The ACSI cited “ongoing reputational challenges” as a factor. Those challenges are not abstract, Spirit filed for bankruptcy and has been publicly uncertain about its ability to fulfill its financial obligations.
The airline ceased service at Phoenix Sky Harbor International Airport in January 2026. Customers appear to be incorporating that uncertainty into how they rate their experience, which makes sense, confidence in an airline’s future is not entirely separable from how you feel about flying on it today.
Why The Industry Is Improving
Despite the movement within the rankings, the most significant number in this year’s ACSI study is the industry average.
Airlines as a whole scored 76 in 2026, up 3% from 2025 and just one point below the all-time high of 77 set in 2024. That broad improvement has two primary drivers.

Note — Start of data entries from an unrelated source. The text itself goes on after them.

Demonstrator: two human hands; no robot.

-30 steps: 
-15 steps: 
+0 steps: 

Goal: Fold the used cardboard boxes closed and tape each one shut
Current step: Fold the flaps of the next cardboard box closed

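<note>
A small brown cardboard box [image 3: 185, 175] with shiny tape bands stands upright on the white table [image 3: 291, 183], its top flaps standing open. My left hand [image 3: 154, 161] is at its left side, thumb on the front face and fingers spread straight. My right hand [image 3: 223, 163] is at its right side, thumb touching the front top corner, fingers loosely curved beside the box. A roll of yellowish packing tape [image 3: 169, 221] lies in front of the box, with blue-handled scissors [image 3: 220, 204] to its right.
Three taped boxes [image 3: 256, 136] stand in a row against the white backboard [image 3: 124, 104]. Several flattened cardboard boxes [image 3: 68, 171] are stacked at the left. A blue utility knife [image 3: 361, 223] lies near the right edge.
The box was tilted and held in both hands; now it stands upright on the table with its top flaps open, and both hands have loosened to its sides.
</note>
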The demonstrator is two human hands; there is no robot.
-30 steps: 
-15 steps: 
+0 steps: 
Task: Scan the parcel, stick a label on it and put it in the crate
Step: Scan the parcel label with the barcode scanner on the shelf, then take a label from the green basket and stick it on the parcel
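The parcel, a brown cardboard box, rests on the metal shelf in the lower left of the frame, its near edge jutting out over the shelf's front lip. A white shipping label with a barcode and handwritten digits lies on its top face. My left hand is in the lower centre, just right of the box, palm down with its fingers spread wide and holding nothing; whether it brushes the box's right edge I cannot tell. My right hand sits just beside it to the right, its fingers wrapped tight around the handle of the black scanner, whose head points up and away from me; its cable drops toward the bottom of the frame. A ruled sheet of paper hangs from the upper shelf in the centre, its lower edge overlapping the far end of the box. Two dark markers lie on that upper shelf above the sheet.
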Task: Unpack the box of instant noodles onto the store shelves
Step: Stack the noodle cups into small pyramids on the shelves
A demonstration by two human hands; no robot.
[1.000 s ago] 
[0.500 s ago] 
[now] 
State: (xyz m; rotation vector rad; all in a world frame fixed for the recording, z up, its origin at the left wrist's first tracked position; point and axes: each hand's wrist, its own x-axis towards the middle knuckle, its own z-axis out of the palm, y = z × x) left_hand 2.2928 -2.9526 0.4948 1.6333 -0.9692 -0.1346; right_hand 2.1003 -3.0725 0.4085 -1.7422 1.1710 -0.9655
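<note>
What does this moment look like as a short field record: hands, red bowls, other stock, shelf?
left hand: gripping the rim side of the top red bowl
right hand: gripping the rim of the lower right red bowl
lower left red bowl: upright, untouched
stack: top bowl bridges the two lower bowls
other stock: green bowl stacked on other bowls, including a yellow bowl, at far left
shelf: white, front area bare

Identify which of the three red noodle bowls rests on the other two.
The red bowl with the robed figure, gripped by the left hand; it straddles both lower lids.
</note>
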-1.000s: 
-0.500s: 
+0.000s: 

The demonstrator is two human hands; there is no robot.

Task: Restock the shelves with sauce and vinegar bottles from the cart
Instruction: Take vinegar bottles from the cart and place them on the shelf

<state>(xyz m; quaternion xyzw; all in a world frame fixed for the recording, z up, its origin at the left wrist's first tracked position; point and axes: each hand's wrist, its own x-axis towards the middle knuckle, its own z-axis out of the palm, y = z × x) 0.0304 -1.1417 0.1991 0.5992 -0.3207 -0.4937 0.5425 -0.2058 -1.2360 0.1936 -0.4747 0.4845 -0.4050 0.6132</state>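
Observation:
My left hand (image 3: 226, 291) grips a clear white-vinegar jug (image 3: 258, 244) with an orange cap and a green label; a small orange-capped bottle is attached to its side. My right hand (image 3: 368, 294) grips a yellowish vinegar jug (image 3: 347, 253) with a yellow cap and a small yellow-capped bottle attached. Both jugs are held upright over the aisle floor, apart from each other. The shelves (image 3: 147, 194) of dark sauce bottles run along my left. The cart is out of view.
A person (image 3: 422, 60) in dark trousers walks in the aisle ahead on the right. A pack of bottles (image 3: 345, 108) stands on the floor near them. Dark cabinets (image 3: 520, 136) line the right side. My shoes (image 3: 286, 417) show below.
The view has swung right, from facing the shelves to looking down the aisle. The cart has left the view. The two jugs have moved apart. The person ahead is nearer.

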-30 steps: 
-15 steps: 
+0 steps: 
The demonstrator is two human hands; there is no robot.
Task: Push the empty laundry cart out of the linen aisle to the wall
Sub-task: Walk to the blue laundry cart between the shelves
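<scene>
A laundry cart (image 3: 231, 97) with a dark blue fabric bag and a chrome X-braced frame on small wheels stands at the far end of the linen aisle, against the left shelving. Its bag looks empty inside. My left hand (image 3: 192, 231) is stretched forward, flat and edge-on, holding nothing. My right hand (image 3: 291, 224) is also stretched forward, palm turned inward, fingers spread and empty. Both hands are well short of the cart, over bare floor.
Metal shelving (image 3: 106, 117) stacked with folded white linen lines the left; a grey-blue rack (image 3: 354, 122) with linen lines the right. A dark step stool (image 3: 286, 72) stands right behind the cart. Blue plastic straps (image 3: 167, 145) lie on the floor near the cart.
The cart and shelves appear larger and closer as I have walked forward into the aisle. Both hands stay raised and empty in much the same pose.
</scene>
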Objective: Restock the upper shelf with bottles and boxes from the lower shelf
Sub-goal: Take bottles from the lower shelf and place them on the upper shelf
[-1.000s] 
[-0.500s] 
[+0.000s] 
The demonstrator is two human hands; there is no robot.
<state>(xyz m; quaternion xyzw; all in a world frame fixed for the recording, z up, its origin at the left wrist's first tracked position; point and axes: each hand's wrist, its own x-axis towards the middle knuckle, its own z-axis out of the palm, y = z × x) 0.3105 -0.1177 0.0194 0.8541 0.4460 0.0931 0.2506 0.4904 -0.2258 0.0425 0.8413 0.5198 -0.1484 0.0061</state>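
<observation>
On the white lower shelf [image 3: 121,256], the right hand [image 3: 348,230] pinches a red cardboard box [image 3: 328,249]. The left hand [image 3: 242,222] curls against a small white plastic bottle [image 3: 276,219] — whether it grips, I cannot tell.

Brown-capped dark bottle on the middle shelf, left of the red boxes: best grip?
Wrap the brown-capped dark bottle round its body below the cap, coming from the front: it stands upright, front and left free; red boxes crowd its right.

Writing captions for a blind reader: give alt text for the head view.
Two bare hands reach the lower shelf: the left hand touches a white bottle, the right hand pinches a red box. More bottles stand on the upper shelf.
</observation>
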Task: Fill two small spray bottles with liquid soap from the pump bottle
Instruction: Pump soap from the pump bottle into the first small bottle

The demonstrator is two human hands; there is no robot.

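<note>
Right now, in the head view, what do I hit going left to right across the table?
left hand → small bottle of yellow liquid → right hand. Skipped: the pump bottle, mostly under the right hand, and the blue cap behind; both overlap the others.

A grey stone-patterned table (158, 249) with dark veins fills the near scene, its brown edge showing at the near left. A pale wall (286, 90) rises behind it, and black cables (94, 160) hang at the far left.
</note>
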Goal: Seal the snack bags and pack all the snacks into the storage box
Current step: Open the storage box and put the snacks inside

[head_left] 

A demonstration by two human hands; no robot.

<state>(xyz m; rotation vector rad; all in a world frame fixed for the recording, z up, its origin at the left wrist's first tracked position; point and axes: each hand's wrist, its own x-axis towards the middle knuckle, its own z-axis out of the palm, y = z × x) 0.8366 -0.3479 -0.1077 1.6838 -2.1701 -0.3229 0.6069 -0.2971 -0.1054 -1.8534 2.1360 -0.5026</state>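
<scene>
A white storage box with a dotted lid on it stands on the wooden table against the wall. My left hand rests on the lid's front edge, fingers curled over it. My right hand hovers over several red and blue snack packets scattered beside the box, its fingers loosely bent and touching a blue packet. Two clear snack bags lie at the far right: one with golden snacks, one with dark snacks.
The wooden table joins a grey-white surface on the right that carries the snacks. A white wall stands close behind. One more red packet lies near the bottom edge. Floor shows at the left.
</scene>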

The first is free in-flight Wi-Fi. Most major airlines now offer complimentary internet access as a benefit of membership in their loyalty programs, which are free to join.
Customer satisfaction with in-flight internet access rose 20% year-over-year, the largest single-category jump in the study.
For a generation of travelers who expect connectivity everywhere, the shift from paid to free Wi-Fi is a meaningful quality-of-life improvement.
The second is better communication around disruptions. Airlines have invested significantly in systems that notify passengers earlier and more accurately about delays and cancellations.
Customer ratings for the usefulness of flight information rose 15% year-over-year.
The ACSI described both of these as a “significant milestone” in airlines using technology to improve the customer experience.
For passengers who have spent years being blindsided by last-minute gate changes and cryptic delay announcements, clearer real-time information genuinely changes how a disrupted flight feels.
Business travelers are seeing the sharpest improvement of any segment, with complaint rates dropping significantly compared to leisure passengers.
When complaints do happen, satisfaction with how they are handled is substantially higher than it was in 2025.
The overall picture is an industry that has recovered meaningfully from the chaos of the post-pandemic years, and that is, slowly and unevenly, getting better at the parts of flying that make passengers choose one airline over another when they have a choice.